Dec 5 2017, 4:58PM
Mortgage rates were more intuitive today with most lenders keeping things unchanged at first. This matched the movement in underlying bond markets, where today’s trading levels in the morning (when most lenders put out the first rate sheet) were roughly in line with yesterday’s.
As the day progressed, however, bonds began to improve steadily. This improvement was enough for many lenders to issue positive reprices in the afternoon (i.e. new, lower rates for the day). While every little bit helps, we’re only talking about a token change in most cases. The average borrower will see the improvement in the form of slightly lower upfront costs, with no change in the actual note rate.
The average lender continues quoting conventional 30yr fixed rates at 4.0% for top tier scenarios. This hasn’t changed fore more than 2 months.
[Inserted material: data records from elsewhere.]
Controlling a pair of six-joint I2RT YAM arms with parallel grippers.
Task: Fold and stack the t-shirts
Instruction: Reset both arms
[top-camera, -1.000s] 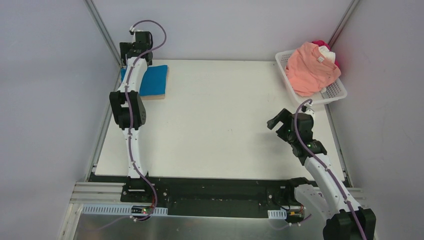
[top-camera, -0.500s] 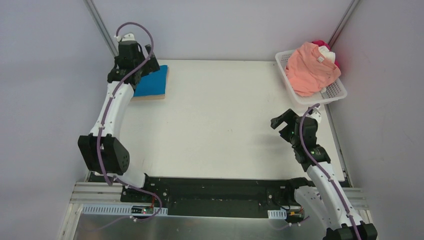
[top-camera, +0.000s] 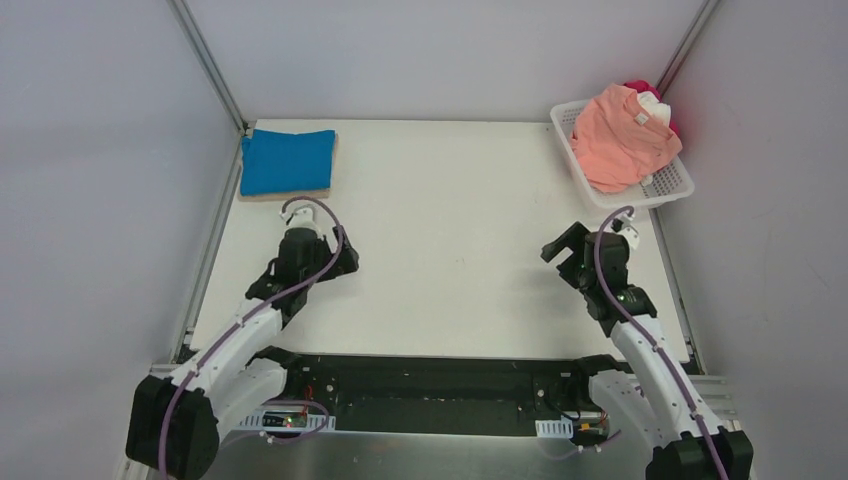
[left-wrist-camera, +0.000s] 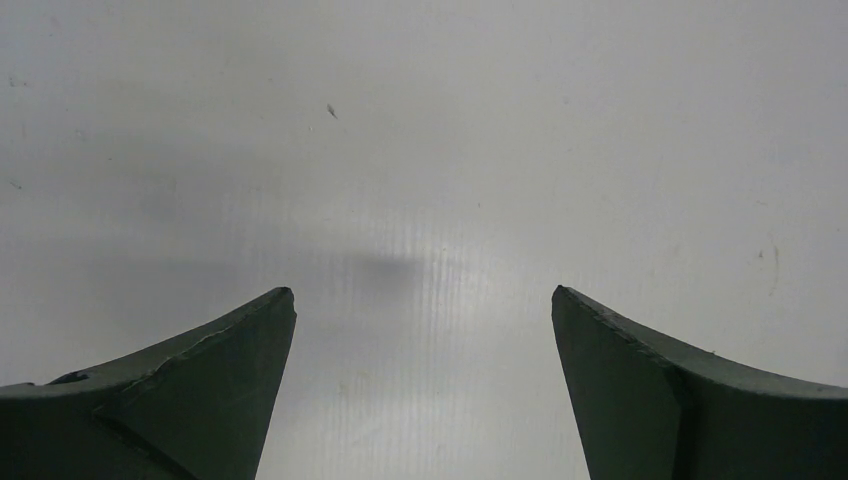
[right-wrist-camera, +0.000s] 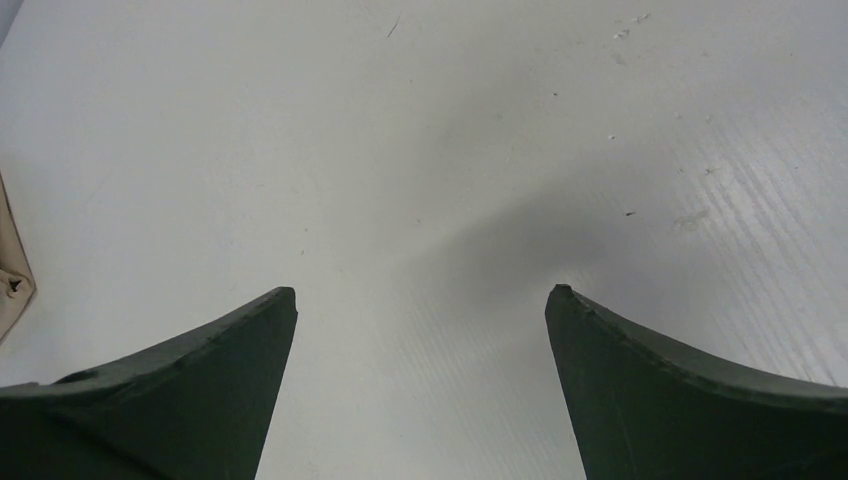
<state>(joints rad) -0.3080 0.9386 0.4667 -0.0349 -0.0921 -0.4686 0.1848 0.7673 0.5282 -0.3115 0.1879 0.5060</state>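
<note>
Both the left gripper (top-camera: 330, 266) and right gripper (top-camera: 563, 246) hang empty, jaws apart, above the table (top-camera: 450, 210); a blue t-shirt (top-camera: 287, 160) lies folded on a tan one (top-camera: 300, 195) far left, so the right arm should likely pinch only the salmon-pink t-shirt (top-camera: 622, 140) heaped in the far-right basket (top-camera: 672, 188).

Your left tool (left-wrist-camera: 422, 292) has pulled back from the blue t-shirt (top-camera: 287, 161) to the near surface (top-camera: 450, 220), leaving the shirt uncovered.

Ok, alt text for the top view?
Two arms over a table, left end effector and right end effector open, empty. A folded blue shirt lies on a tan shirt far left; a basket of more, pink shirt topmost, far right.
</note>
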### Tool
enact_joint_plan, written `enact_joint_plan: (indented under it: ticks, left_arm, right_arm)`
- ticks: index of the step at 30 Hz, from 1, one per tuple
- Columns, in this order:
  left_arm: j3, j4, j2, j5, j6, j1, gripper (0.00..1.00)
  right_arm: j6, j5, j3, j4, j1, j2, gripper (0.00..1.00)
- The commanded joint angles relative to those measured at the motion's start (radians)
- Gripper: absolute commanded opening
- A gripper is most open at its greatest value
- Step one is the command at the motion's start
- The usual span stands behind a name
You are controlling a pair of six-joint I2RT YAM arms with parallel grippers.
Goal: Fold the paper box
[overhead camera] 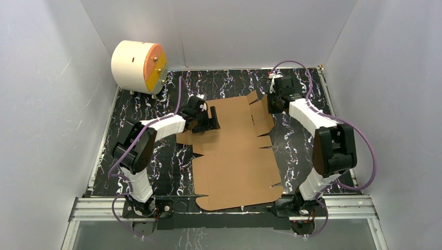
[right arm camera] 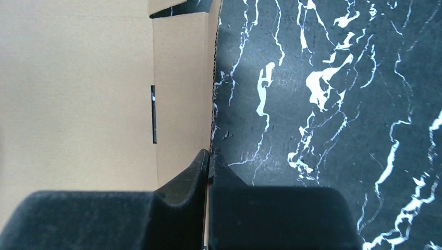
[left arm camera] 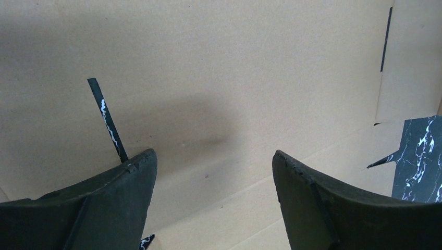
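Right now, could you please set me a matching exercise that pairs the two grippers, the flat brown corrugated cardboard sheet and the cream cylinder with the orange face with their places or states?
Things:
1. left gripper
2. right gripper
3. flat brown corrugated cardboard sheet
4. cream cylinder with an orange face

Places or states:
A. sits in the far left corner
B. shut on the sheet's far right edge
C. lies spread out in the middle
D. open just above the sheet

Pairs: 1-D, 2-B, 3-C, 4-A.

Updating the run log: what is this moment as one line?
paper box: flat sheet on table | left claw: open, above sheet | right claw: shut on far-right flap edge
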Motion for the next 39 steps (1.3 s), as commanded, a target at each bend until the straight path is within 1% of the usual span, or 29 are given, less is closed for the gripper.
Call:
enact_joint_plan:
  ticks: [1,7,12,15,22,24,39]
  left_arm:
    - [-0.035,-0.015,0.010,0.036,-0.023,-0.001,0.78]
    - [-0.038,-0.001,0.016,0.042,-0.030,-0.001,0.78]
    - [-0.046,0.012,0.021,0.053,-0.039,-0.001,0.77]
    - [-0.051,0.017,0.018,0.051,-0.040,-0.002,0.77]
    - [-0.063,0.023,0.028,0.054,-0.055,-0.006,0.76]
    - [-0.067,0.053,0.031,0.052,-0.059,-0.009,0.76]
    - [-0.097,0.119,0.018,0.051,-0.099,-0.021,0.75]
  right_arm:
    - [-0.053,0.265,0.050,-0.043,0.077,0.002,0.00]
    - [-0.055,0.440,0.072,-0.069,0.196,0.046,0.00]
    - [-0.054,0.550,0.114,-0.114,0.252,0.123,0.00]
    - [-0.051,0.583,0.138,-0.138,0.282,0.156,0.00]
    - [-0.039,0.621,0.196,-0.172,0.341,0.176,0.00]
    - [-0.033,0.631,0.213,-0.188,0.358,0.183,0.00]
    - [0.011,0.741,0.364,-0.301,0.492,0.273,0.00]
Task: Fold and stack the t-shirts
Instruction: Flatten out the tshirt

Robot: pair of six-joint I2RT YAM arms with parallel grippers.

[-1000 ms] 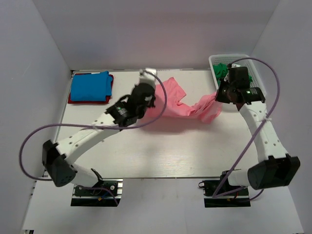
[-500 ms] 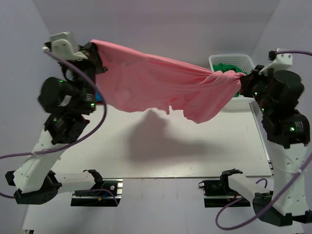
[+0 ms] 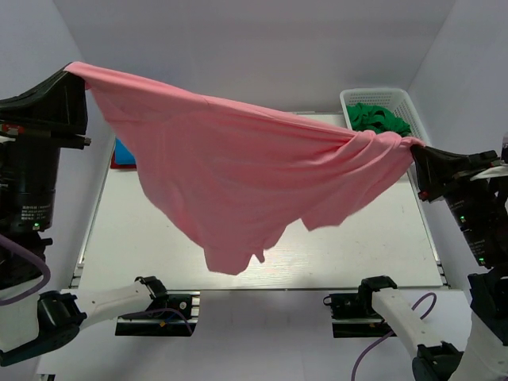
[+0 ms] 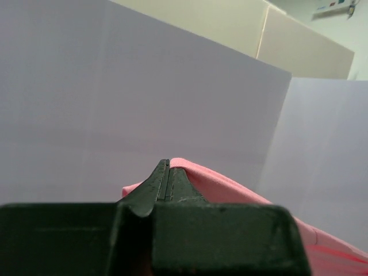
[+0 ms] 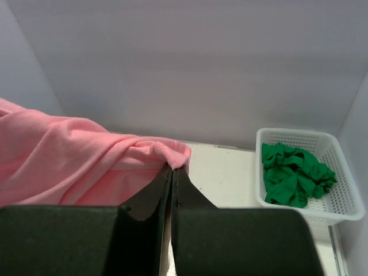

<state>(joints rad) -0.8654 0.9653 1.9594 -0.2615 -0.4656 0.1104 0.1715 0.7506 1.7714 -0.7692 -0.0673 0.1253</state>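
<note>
The salmon pink t-shirt [image 3: 238, 175] hangs spread in the air high above the table, stretched between both grippers. My left gripper [image 3: 70, 70] is shut on its upper left corner; the left wrist view shows the cloth [image 4: 230, 187] at the closed fingertips [image 4: 167, 164]. My right gripper [image 3: 416, 148] is shut on a bunched corner at the right; the right wrist view shows the cloth [image 5: 75, 155] pinched at the tips [image 5: 173, 168]. The folded blue t-shirt [image 3: 120, 148] on the red t-shirt [image 3: 116, 163] is mostly hidden behind the pink cloth. Dark green t-shirts [image 3: 381, 119] lie in the basket.
The white lattice basket [image 3: 405, 99] stands at the table's far right corner, also in the right wrist view [image 5: 339, 172]. White walls enclose the table on the left, back and right. The arm bases sit at the near edge.
Both grippers have risen and moved apart and toward the camera, lifting the pink t-shirt off the table and spreading it wide in the air; its lower hem now hangs lower in view.
</note>
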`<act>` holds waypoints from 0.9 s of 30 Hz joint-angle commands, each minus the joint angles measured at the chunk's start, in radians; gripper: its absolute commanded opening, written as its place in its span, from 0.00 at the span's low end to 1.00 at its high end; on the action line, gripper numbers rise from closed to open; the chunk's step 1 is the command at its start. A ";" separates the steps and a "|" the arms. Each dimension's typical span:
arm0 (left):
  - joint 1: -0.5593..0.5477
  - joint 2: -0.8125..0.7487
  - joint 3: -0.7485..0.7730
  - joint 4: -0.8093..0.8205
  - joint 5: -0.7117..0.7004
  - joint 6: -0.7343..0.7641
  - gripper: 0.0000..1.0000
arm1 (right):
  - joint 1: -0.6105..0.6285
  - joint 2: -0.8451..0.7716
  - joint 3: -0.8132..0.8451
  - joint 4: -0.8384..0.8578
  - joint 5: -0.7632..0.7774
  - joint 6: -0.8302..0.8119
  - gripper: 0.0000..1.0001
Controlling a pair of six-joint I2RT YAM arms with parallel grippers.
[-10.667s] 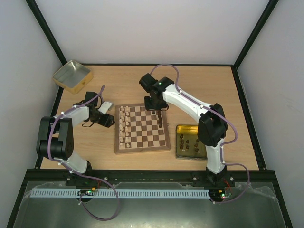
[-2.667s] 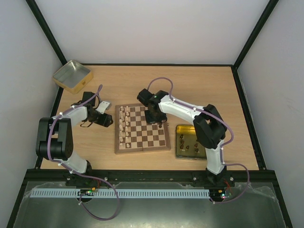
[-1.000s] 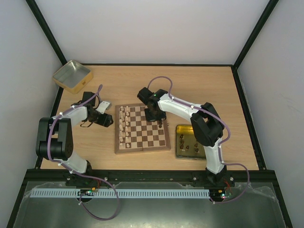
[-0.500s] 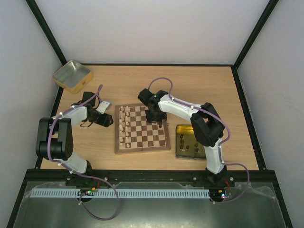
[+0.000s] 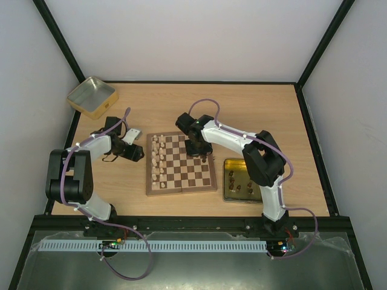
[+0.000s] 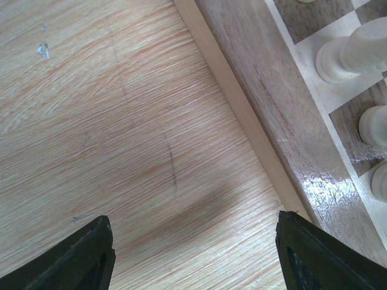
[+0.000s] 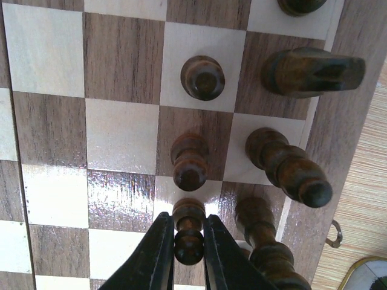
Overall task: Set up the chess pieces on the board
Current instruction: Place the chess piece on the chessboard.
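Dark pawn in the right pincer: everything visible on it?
The dark pawn is glossy turned brown wood with a round head, a collar and a wider base. It stands upright, pinched on both sides by the right pincer, over the board, in line with another dark pawn. Whether its base rests on the square is hidden.

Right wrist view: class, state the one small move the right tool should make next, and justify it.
Probably open the right tool and lift away: it pinches a dark pawn that seems set in line with two other dark pawns on the board.
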 commanded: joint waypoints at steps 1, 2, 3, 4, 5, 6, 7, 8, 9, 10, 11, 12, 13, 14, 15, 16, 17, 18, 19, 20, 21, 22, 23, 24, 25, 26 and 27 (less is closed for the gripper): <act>0.006 -0.025 -0.010 -0.013 0.018 0.003 0.73 | -0.004 -0.024 0.000 -0.001 -0.001 -0.005 0.13; 0.005 -0.025 -0.010 -0.012 0.018 0.003 0.73 | -0.003 -0.024 0.001 -0.002 0.000 -0.005 0.13; 0.005 -0.026 -0.010 -0.012 0.019 0.003 0.73 | -0.004 -0.023 0.004 -0.003 0.002 -0.005 0.14; 0.006 -0.026 -0.010 -0.014 0.018 0.003 0.73 | -0.004 -0.023 0.006 -0.004 0.001 -0.005 0.15; 0.005 -0.026 -0.010 -0.014 0.019 0.004 0.73 | -0.004 -0.023 0.007 -0.004 0.001 -0.005 0.16; 0.006 -0.026 -0.010 -0.014 0.019 0.005 0.73 | -0.004 -0.023 0.009 -0.004 0.001 -0.005 0.17; 0.005 -0.026 -0.010 -0.014 0.020 0.004 0.73 | -0.004 -0.024 0.009 -0.004 0.001 -0.005 0.17; 0.006 -0.026 -0.010 -0.014 0.020 0.005 0.73 | -0.004 -0.023 0.011 -0.004 0.001 -0.004 0.18; 0.005 -0.026 -0.010 -0.015 0.020 0.005 0.73 | -0.004 -0.024 0.015 -0.004 0.000 -0.003 0.18; 0.005 -0.027 -0.011 -0.014 0.020 0.005 0.73 | -0.004 -0.024 0.016 -0.006 -0.002 -0.004 0.18; 0.006 -0.028 -0.011 -0.015 0.020 0.004 0.73 | -0.003 -0.024 0.016 -0.006 -0.003 -0.002 0.18; 0.006 -0.027 -0.011 -0.014 0.020 0.004 0.73 | -0.004 -0.024 0.016 -0.008 -0.003 -0.002 0.18; 0.007 -0.028 -0.010 -0.014 0.021 0.004 0.73 | -0.004 -0.025 0.016 -0.010 -0.003 -0.002 0.18; 0.005 -0.027 -0.010 -0.014 0.021 0.005 0.73 | -0.003 -0.026 0.016 -0.010 -0.001 -0.002 0.18; 0.005 -0.026 -0.010 -0.014 0.021 0.006 0.73 | -0.003 -0.027 0.016 -0.012 -0.001 0.000 0.18; 0.006 -0.026 -0.010 -0.015 0.021 0.005 0.73 | -0.004 -0.030 0.038 -0.013 -0.002 0.000 0.19; 0.005 -0.026 -0.010 -0.014 0.021 0.005 0.73 | -0.004 -0.030 0.042 -0.013 -0.005 0.000 0.18; 0.005 -0.025 -0.010 -0.014 0.021 0.006 0.73 | -0.004 -0.031 0.044 -0.015 -0.005 0.001 0.19; 0.006 -0.025 -0.010 -0.015 0.021 0.006 0.73 | -0.004 -0.033 0.047 -0.016 -0.003 0.001 0.19; 0.006 -0.025 -0.010 -0.015 0.021 0.005 0.73 | -0.004 -0.033 0.049 -0.019 -0.004 0.001 0.19; 0.006 -0.027 -0.011 -0.015 0.022 0.005 0.73 | -0.003 -0.033 0.050 -0.019 -0.005 0.003 0.19; 0.006 -0.029 -0.012 -0.016 0.022 0.005 0.73 | -0.004 -0.036 0.051 -0.020 -0.005 0.004 0.19; 0.006 -0.028 -0.011 -0.016 0.023 0.005 0.73 | -0.004 -0.038 0.053 -0.020 -0.007 0.005 0.19; 0.006 -0.029 -0.012 -0.015 0.022 0.006 0.73 | -0.003 -0.039 0.056 -0.021 -0.008 0.006 0.19; 0.007 -0.031 -0.011 -0.015 0.023 0.005 0.73 | -0.004 -0.038 0.057 -0.022 -0.009 0.007 0.19; 0.007 -0.031 -0.012 -0.016 0.023 0.005 0.73 | -0.004 -0.039 0.060 -0.026 -0.005 0.007 0.19; 0.007 -0.031 -0.011 -0.015 0.023 0.006 0.73 | -0.004 -0.040 0.063 -0.030 0.003 0.007 0.19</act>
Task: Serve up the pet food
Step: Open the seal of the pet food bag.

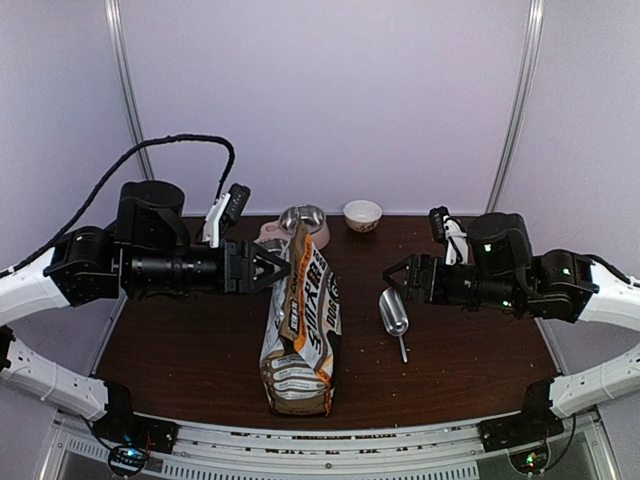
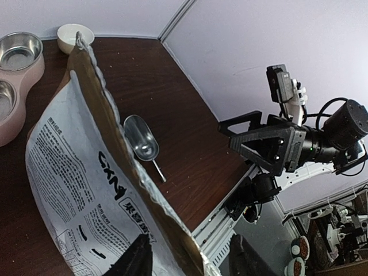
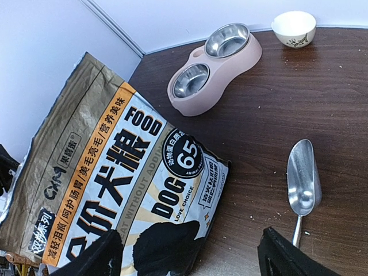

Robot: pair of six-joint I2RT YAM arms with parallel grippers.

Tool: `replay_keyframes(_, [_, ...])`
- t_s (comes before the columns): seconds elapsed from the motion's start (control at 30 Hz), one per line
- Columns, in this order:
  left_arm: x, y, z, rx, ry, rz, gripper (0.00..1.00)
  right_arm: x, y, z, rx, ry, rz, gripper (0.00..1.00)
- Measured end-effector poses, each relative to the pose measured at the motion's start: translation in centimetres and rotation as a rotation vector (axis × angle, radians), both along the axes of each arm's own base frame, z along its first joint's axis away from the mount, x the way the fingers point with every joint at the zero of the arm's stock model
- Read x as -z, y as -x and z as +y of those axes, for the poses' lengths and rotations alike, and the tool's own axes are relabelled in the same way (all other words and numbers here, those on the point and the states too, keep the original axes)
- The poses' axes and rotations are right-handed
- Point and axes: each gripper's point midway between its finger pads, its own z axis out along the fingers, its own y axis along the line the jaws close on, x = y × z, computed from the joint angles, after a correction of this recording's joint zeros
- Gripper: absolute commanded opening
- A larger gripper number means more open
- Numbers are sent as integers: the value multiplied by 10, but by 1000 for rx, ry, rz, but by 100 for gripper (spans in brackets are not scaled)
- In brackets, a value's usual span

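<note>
Now, pet food bag: centre of the top view, standing on the brown table, front print facing the right arm. The kibble itself is not visible.
left gripper: left of centre, at the bag's top edge. In the wrist view that edge runs past one of its fingers. Jaws are part-way apart; I cannot tell whether they pinch the bag.
right gripper: right of centre, apart from the bag, fingers spread wide, holding nothing.
metal scoop: flat on the table just below the right gripper, right of the bag, handle toward the bottom edge.
pink double feeder: top centre, behind the bag, which hides part of it in the top view.
white bowl: just right of the feeder, not touching.
in the way: the bag stands between both grippers.
specks: a few near the scoop, too small to identify.
</note>
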Motion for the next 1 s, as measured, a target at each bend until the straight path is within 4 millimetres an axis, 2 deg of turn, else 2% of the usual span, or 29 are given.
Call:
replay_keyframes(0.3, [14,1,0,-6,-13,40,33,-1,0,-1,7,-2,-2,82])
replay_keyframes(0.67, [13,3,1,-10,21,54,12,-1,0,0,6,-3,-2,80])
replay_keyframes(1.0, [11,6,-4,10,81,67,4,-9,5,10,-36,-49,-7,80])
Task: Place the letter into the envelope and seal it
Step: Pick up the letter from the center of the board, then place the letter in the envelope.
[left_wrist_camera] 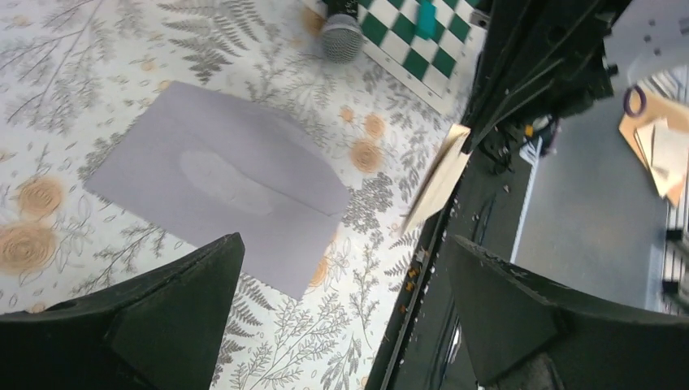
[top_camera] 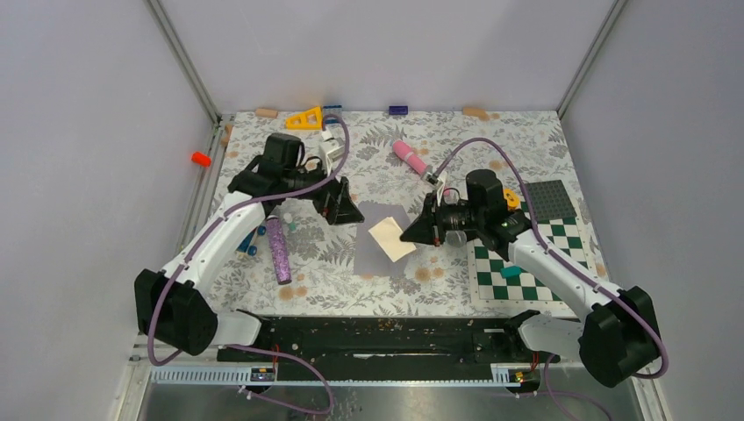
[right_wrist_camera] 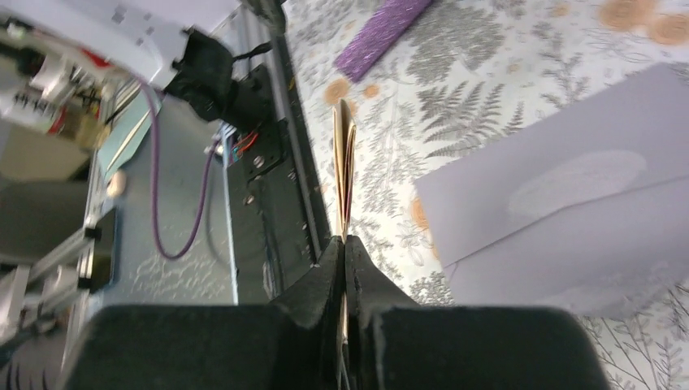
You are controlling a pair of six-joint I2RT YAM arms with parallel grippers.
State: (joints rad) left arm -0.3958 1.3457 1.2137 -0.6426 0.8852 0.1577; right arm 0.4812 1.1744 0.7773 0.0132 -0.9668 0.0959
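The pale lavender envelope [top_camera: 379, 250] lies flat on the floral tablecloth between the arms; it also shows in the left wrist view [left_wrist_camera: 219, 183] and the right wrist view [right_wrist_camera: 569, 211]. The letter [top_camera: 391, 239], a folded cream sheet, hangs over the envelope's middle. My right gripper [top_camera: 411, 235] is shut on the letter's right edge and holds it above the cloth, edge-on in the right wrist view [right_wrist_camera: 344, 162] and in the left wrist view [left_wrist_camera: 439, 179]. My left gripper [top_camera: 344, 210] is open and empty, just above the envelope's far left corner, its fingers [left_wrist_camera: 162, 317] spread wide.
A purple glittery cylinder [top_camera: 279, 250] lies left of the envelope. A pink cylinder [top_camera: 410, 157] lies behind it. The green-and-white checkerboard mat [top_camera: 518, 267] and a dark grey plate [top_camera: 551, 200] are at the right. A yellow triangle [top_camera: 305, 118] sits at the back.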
Loan Originator Perspective
It was another flat day for rates Tuesday, despite some modest MBS gains as the day wore on. My pricing was virtually identical to Monday’s. A few lenders repriced marginally better mid-PM. Treasury yields dropped to 2.35, continuing their small recent rally. I think floating overnight may be worth the risk, for borrowers with small risk tolerance. Still no established trend until we determine tax reform’s fate. -Ted Rood, Senior Originator
Today’s Most Prevalent Rates
- 30YR FIXED – 4.0%
- FHA/VA – 3.75%
- 15 YEAR FIXED – 3.375%
- 5 YEAR ARMS – 2.75 – 3.25% depending on the lender
Ongoing Lock/Float Considerations
- 2017 had proven to be a relatively good year for mortgage rates despite widespread expectations for a stronger push higher after the presidential election in late 2016.
- While rates remain low in absolute terms, they’ve moved higher in a more threatening way heading into the 4th quarter, relative to the stability and improvement seen earlier in 2017
- The default stance for now is that this trend toward higher rates has the potential to continue. It will take more than a few great days here and there for that outlook to change.
- For weeks, this bullet point had warned about recent stability inviting a bigger dose of volatility. That volatility is now here. As such, locking is generally the better choice until the volatility is clearly dying down.
- Rates discussed refer to the most frequently-quoted, conforming, conventional 30yr fixed rate for top tier borrowers among average to well-priced lenders. The rates generally assume little-to-no origination or discount except as noted when applicable. Rates appearing on this page are “effective rates” that take day-to-day changes in upfront costs into consideration.